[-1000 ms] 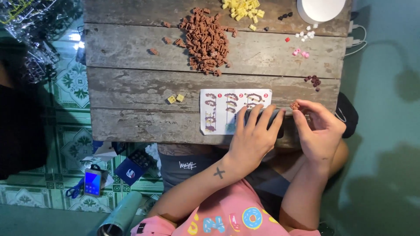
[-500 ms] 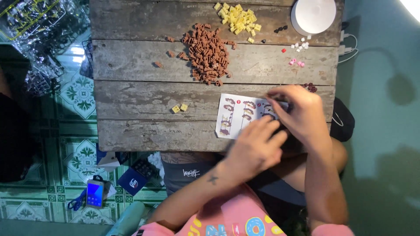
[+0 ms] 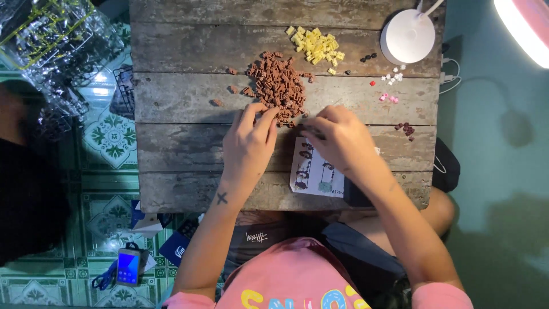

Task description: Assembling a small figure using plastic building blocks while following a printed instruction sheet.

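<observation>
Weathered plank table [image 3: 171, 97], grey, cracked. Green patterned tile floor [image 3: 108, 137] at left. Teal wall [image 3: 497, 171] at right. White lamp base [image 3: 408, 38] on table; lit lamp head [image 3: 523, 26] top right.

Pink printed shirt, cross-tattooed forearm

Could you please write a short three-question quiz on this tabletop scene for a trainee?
1. True or false: both hands reach the brown brick pile.
2. Which colour is the pile beside the lamp base: A yellow, B green, C blue?
3. What lies under the right hand?

Key: 1 true, the left hand and the right hand meet at the pile's near edge; 2 A, the yellow bricks; 3 the instruction sheet.
</observation>
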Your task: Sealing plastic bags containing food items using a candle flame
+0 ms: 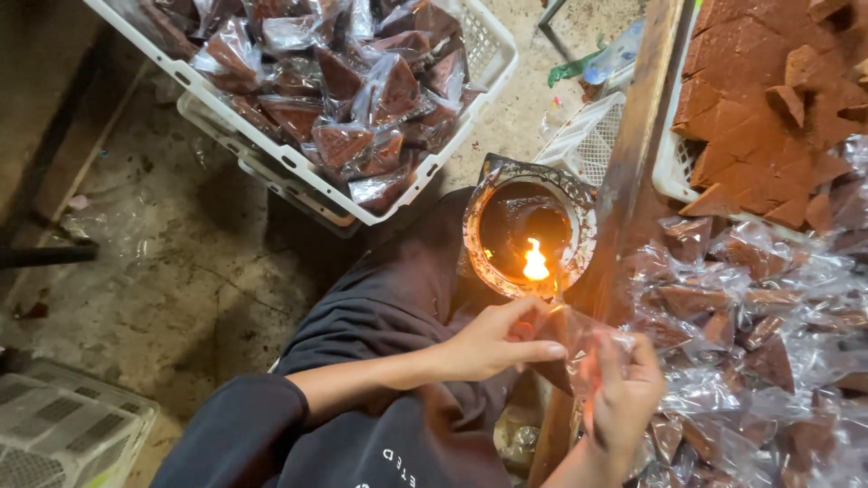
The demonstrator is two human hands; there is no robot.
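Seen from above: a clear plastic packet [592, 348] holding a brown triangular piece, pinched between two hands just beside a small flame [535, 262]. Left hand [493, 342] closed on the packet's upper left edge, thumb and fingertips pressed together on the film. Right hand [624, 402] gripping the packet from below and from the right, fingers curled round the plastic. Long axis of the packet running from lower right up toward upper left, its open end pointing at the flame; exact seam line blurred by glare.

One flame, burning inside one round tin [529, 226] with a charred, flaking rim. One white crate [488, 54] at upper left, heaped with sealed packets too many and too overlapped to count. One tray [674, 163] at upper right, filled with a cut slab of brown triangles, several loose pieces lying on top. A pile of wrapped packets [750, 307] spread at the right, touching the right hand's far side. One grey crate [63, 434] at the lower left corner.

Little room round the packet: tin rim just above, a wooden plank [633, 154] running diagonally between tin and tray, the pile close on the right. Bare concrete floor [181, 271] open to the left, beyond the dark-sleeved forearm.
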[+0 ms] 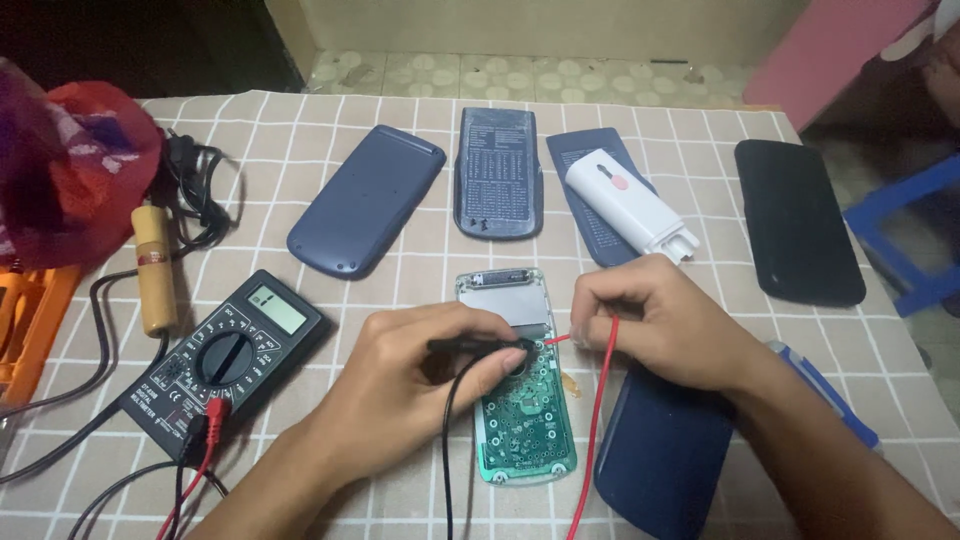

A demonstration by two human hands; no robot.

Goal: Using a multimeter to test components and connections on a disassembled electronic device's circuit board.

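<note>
Fingers: those of the left hand [415, 375] are closed around a black probe [480, 345], its tip over the green circuit board [522, 405]; those of the right hand [655, 320] pinch a red probe [563, 339], whose tip points at the board from 3 o'clock.
Table: checked cloth [300, 130] in beige with white lines covers the whole work surface.
Red bag: crumpled red cloth bag [70, 170] at 10 o'clock, at the left edge.
Dark covers: three blue-grey calculator shells [367, 200] lie in a row at 12 o'clock; a black cover [797, 220] sits at 2 o'clock; another dark blue cover [665, 455] lies at 5 o'clock, partly under the right forearm.
Multimeter: black multimeter [228, 355] at 9 o'clock, dial in the middle, red and black leads plugged in at its lower end.
Opened calculator: circuit board in a pale frame at centre, between both hands; the left hand's fingers hide its middle part.
Leads: red lead [597, 430] and black lead [447, 450] run down across the board's edges towards 6 o'clock.
Soldering iron: wooden handle [153, 270] at 9 o'clock, beside the multimeter.
White device: small white case [625, 205] at 1 o'clock, lying on one shell.
</note>
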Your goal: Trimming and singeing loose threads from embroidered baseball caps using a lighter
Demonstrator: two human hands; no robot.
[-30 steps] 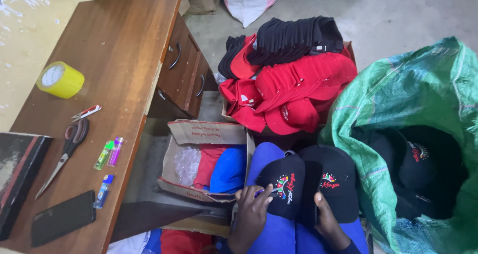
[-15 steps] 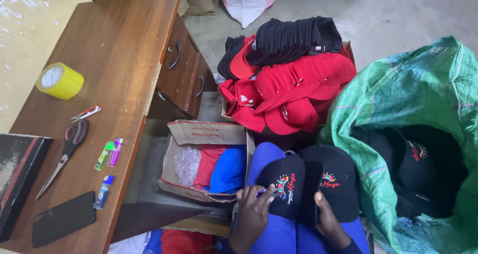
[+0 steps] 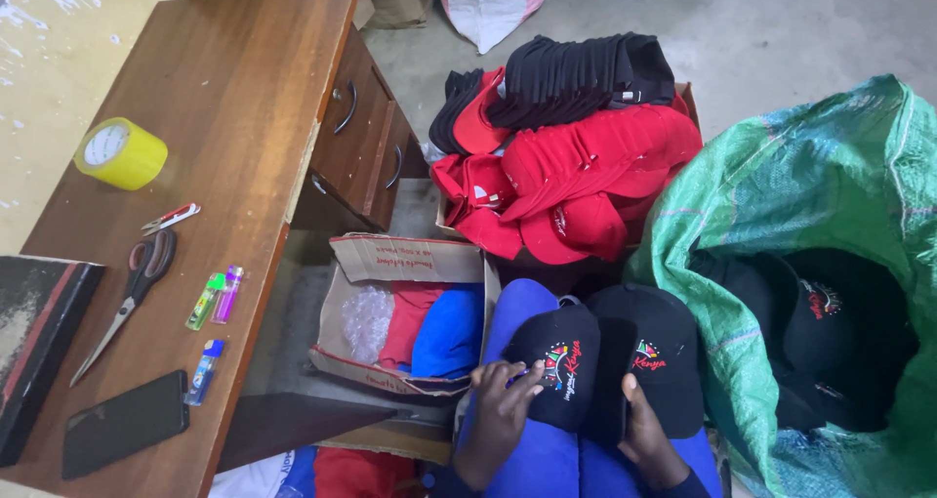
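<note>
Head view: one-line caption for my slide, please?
Both hands, left hand and right hand, rest on two black caps in the lap, beside a green sack.

Two black caps lie side by side on a blue-clad lap, crowns up. The left black cap [image 3: 558,361] bears a bright multicoloured embroidered emblem with lettering on its front panel; the left grip [image 3: 503,405] rests on its lower left edge, fingertips touching the fabric beside the emblem. The right black cap [image 3: 652,356] overlaps it slightly and carries a smaller red and multicoloured emblem; the right grip [image 3: 644,437] presses its lower edge from below, thumb lying up along the seam between the two caps.
</note>
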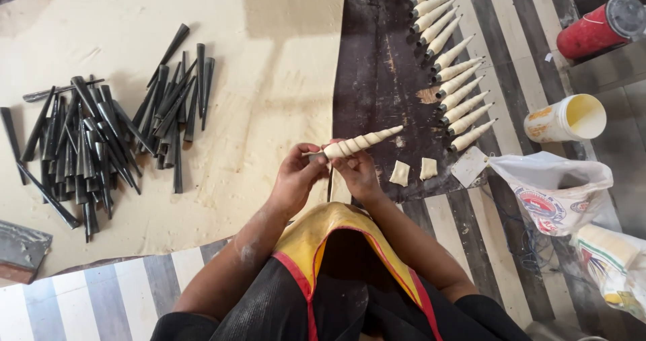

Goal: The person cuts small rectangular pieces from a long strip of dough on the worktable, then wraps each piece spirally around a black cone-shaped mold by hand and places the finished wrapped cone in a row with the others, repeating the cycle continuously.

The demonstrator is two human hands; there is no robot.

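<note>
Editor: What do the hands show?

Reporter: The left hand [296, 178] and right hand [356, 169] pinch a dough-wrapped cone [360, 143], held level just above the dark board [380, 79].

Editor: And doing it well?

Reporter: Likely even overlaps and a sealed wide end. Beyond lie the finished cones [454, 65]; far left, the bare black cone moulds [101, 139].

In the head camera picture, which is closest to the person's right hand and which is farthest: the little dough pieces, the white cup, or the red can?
From the right hand:
1. Little dough pieces, on the dark board just to its right, nearest.
2. White cup, lying on its side on the striped mat, farther right.
3. Red can, in the top right corner, farthest.
</note>
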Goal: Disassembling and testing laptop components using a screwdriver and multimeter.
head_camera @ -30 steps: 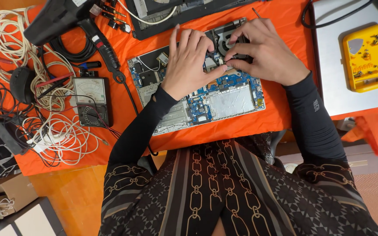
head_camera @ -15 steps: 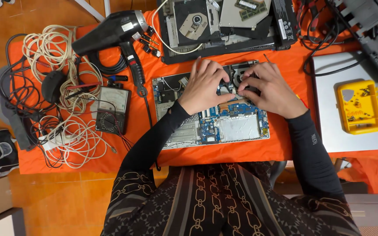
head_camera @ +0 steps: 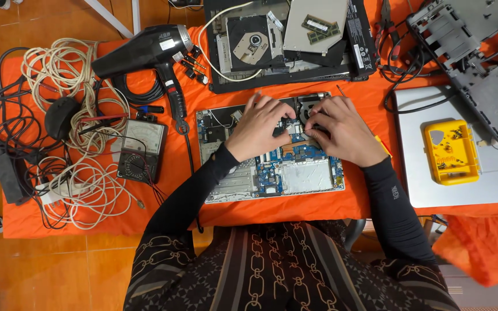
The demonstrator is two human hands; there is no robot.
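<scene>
Head view: both hands press on an opened laptop base (head_camera: 272, 164) lying flat on the orange-covered desk (head_camera: 174, 167); the left hand (head_camera: 259, 128) spreads flat, steadying the board, while the right hand (head_camera: 344, 131) curls by the fan (head_camera: 308, 107), its grasp hidden.

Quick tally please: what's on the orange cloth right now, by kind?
Opened laptops with boards exposed: 2, one under both hands, one farther back
Closed silver laptop: 1
Black hair dryer: 1
Multimeter: 1
Yellow parts tray: 1
Black mouse: 1
Total: 7
</scene>
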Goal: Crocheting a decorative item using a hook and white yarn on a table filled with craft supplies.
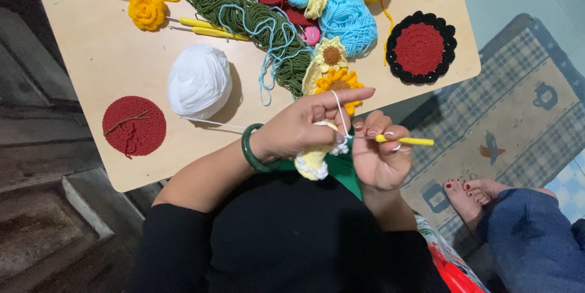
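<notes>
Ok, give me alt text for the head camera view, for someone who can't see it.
Seen from above, a right hand works a yellow crochet hook into a yellow and white crochet piece held by the left hand, beside a table of yarn.

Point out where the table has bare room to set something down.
Bare wood lies along the left side of the table, between the yellow flower, the white yarn ball and the red disc. A smaller strip runs right of the red and black coaster. The top middle is crowded with yarn and hooks.
</notes>
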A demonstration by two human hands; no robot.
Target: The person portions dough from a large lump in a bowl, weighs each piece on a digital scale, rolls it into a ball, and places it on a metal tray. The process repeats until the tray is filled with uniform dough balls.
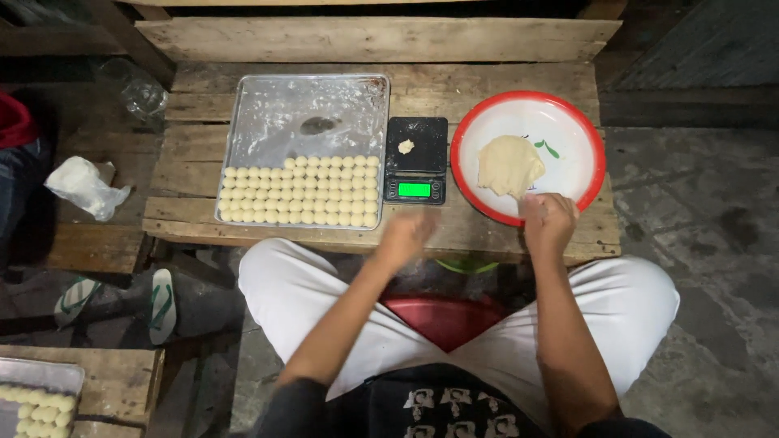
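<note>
A flattened lump of pale dough (510, 165) is seen lying on a white plate with a red rim (578, 128), at the right end of the wooden table (503, 81). Its lower edge is pinched by the right hand (548, 221), whose grip is closed on the dough. The left hand (403, 238) is held above the table's front edge, below the scale; it is blurred, so the state of its grip cannot be told. Just left of the plate, a small black digital scale (416, 161) with a lit green display is placed, and a tiny piece of dough (406, 146) rests on its platform. Further left, a metal tray (307, 105) is set, its near half filled with rows of small dough balls (300, 191).
</note>
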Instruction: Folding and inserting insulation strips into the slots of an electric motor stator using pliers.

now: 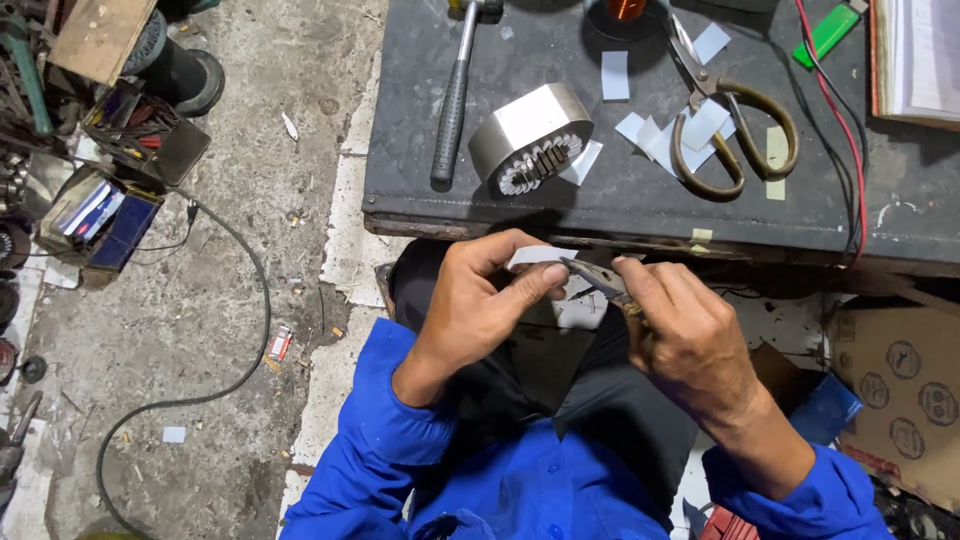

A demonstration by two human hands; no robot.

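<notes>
A small white paper strip is pinched level, with slim metal scissors touching its right end.

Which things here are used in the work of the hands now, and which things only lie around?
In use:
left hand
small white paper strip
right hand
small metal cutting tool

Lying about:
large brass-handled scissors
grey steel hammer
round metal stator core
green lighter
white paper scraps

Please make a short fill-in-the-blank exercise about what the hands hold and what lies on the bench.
1. The left hand pinches a small white ____.
2. The right hand holds small ____ against the paper strip.
3. On the bench, the hammer lies ____ of the metal motor part.

Missing words: paper strip; scissors; left
</notes>
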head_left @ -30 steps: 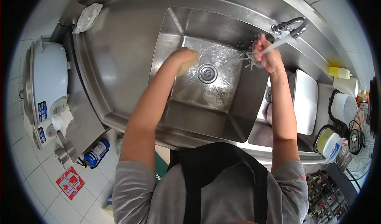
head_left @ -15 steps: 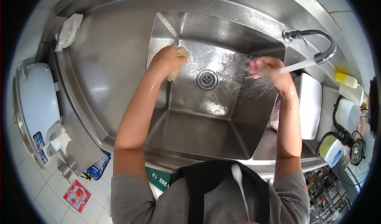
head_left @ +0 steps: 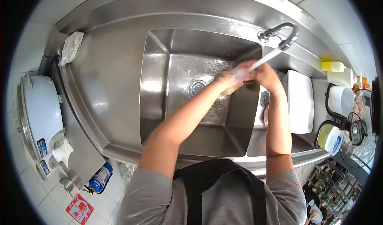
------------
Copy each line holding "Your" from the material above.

_SOLUTION BELOW_
Your task: Sealing plastic bags containing food items using a candle flame
Your goal: Trimming and singeing loose threads from embroidered baseball caps using a lighter

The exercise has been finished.